+++ RECORDED INFORMATION +++

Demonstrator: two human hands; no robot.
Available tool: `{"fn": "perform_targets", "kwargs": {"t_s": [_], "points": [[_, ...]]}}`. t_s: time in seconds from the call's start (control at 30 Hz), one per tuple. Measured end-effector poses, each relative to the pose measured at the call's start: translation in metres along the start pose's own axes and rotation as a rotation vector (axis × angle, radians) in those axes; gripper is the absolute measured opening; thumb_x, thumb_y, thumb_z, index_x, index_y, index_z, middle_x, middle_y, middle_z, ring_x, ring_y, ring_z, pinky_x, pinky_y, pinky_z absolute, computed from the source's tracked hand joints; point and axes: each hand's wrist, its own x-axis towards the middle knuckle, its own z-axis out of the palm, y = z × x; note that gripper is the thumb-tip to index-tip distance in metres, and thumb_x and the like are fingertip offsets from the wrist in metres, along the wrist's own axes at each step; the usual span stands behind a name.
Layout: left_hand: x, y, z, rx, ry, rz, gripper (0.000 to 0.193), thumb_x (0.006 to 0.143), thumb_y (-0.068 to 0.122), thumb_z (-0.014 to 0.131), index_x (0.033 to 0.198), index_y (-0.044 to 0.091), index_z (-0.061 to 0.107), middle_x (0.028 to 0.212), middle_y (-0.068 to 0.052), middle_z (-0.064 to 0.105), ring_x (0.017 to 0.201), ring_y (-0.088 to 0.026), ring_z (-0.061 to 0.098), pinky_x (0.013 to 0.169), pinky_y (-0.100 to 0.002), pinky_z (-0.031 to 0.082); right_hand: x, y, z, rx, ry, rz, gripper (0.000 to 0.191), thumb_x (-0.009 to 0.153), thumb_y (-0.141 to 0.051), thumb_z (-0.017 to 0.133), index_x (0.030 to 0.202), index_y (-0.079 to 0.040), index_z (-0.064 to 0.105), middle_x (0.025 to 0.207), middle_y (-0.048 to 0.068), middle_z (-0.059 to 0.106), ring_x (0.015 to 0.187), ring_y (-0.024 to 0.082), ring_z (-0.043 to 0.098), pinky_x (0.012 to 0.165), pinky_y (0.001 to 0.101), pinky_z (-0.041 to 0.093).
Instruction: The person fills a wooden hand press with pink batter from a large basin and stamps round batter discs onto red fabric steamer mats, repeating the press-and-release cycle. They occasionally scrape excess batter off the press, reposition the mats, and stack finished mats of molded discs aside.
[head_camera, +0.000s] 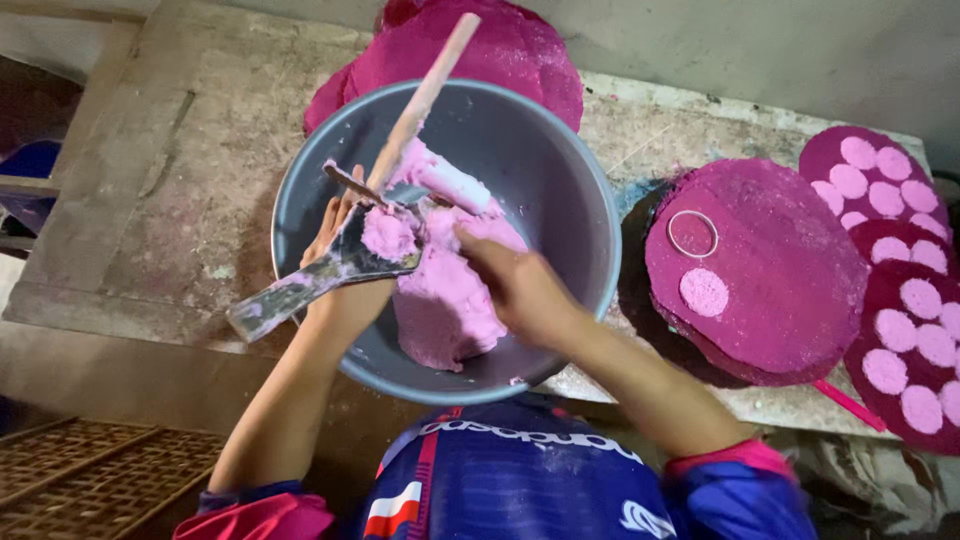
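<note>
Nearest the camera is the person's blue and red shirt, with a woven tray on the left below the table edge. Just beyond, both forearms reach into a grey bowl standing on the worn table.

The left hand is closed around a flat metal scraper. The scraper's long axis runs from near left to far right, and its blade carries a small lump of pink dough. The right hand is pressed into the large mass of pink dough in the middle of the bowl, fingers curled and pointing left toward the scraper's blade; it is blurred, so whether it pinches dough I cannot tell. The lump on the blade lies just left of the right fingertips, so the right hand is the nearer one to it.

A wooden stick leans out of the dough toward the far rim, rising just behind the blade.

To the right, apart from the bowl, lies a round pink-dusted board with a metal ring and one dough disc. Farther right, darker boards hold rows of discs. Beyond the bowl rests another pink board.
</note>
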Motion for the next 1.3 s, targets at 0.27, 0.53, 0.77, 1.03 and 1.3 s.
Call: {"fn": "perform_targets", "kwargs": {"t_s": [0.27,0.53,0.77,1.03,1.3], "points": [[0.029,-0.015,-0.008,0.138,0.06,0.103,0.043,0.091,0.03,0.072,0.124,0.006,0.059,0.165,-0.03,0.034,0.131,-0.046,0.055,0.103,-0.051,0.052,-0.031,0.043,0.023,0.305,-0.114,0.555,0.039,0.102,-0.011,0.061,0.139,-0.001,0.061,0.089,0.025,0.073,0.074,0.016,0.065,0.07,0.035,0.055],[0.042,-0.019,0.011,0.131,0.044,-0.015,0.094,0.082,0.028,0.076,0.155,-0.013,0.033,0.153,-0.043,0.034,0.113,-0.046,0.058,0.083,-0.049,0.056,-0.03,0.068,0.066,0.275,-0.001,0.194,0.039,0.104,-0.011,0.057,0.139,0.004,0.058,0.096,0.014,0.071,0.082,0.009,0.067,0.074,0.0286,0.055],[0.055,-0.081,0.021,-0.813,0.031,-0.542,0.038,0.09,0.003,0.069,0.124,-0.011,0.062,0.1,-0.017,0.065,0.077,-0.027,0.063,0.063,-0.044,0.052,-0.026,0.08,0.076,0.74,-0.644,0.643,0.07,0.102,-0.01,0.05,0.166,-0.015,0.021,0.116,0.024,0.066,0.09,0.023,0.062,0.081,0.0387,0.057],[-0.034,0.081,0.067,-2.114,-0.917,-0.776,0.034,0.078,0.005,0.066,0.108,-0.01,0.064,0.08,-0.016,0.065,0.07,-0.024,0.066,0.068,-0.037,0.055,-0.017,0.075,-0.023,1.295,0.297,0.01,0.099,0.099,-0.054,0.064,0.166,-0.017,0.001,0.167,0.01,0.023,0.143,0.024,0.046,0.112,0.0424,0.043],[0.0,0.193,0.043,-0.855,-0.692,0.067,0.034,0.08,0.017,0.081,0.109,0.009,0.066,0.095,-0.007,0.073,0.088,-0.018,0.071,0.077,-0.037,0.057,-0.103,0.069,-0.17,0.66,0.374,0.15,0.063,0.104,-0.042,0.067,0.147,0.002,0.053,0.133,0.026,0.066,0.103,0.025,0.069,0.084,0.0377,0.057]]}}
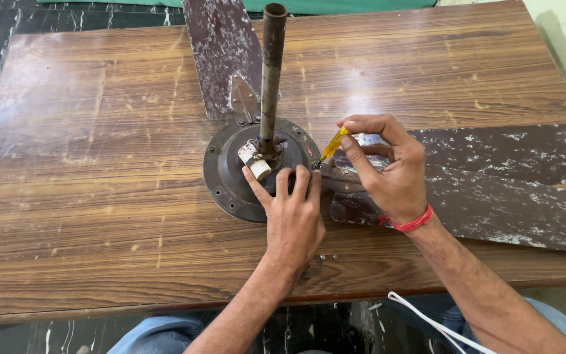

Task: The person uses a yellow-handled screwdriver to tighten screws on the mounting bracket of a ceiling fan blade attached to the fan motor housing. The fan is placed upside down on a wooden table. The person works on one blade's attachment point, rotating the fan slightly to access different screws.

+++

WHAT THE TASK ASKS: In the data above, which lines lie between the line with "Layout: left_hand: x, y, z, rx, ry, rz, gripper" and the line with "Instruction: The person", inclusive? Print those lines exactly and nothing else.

THE COMPLETED TASK:
Layout: left_hand: x, y, z, rx, ry, rz, gripper (0.000 to 0.193), thumb_x (0.006 to 0.143), thumb_y (-0.068 to 0.122), thumb_z (-0.014 to 0.131), index_x (0.033 to 0.198), index_y (-0.044 to 0.091), index_z (-0.061 to 0.107), middle_x (0.028 to 0.212), middle_y (-0.068 to 0.052), middle_z (-0.064 to 0.105), ring_x (0.017 to 0.201), ring_y (-0.088 to 0.026), ring_z (-0.061 to 0.098), pinky_x (0.013 to 0.169), pinky_y (-0.100 to 0.002), pinky_z (-0.031 to 0.082); right_hand: x, y, z, rx, ry, rz, gripper (0.000 to 0.191), thumb_x (-0.009 to 0.153), thumb_y (-0.141 to 0.051), thumb_z (-0.017 to 0.133), index_x (0.030 to 0.202), index_y (-0.079 to 0.040), index_z (-0.064 to 0.105), middle_x (0.025 to 0.207), middle_y (-0.048 to 0.068), middle_z (-0.059 to 0.106), ring_x (0.015 to 0.187), ring_y (-0.024 to 0.082), ring_z (-0.043 to 0.098), pinky_x (0.012 to 0.165), pinky_y (0.001 to 0.101), pinky_z (-0.041 to 0.093).
Instruction: The person fills a wooden hand press with pink batter from a large basin and stamps round batter discs onto red fabric steamer mats, repeating the press-and-release cycle. They occasionally scrape excess batter off the press, reposition the mats, and stack finished mats of molded discs aside.

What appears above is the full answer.